The school program was organised and structured into four intensive teaching days with keynote lectures in the morning sessions and practical workshops in the afternoon sessions. The keynote lectures were delivered by 8 different international speakers from top universities and high profile organisations. Both lectures and lab workshop sessions were delivered via a dedicated online classroom.

Key Note Lectures and Workshops

Day 1, Lecture 1: The first keynote lecture delivered was on the theme, Cyber Security and Deep Fake Technology: Current Trends and Perspectives

Deep Fake Technology are multimedia contents which are created or synthetically altered using machine learning generative models. These synthetically derived multimedia contents are popularly termed as ’Deep Fakes’. It was stated that with the current rise in ’Deep Fakes’ and synthetic media content, the historical belief that images, video and audio are reliable records of reality is no longer tenable. The image in figure 1 below shows an example of Deep Fake phenomenon.

The research on Deep Fake technology shows that the deep fake phenomenon is growing rapidly online with the number of fake videos doubling over the past year. It is reported that the increase in deep fakes is sponsored by the growing ubiquity of tools and services that have reduced the barrier and enabled novices to create deep fakes. The machine learning models used in creating or modifying such multimedia content are Generative Adversarial Fusion Networks (GANs). Variants of the techniques include StarGANs and StyleGANs.

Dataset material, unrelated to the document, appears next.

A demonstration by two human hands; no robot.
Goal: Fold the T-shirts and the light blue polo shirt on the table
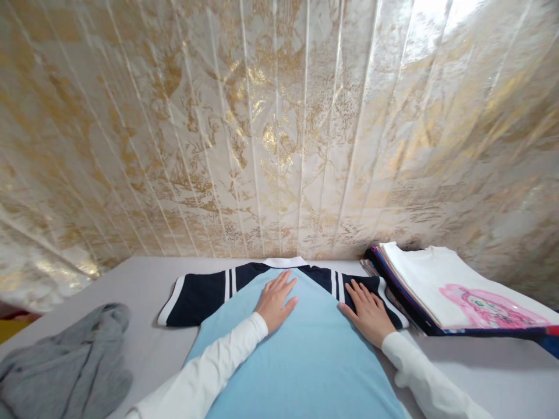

The speakers presented their own work which focused on detecting deep fakes by analyzing convolutional traces [5]. In their work they focused on the analysing images of human faces,by trying to detect convolutional traces hidden in those images: a sort of fingerprint left throughout the image generation process. They propose a new Deep fake detection technique based on the Expectation Maximization algorithm. Their method outperformed current methods and proved to be effective in detecting fake images of human faces generated by recent GAN architectures.

This lecture was really insightful for me because I got the opportunity to learn about Generative Adversarial Networks and to understand their architectures and applications in real-world directly from leading researchers.

Day 1, Lecture 2: Petia Radeva from the University of Barcelona gave a lecture on Food Recognition The presentation discussed Uncertainty modeling for food analysis within end-to-end framework. They treated the food recognition problem as a Multi-Task Learning (MTL) problem as identifying foods automatically from different cuisines across the world is challenging due to the problem of uncertainty. The MTL Learning problem is shown in figure 2 below. The presentation introduced aleatoric uncertainty modelling to address the problem of uncertainty and to make the food image recognition model smarter [2].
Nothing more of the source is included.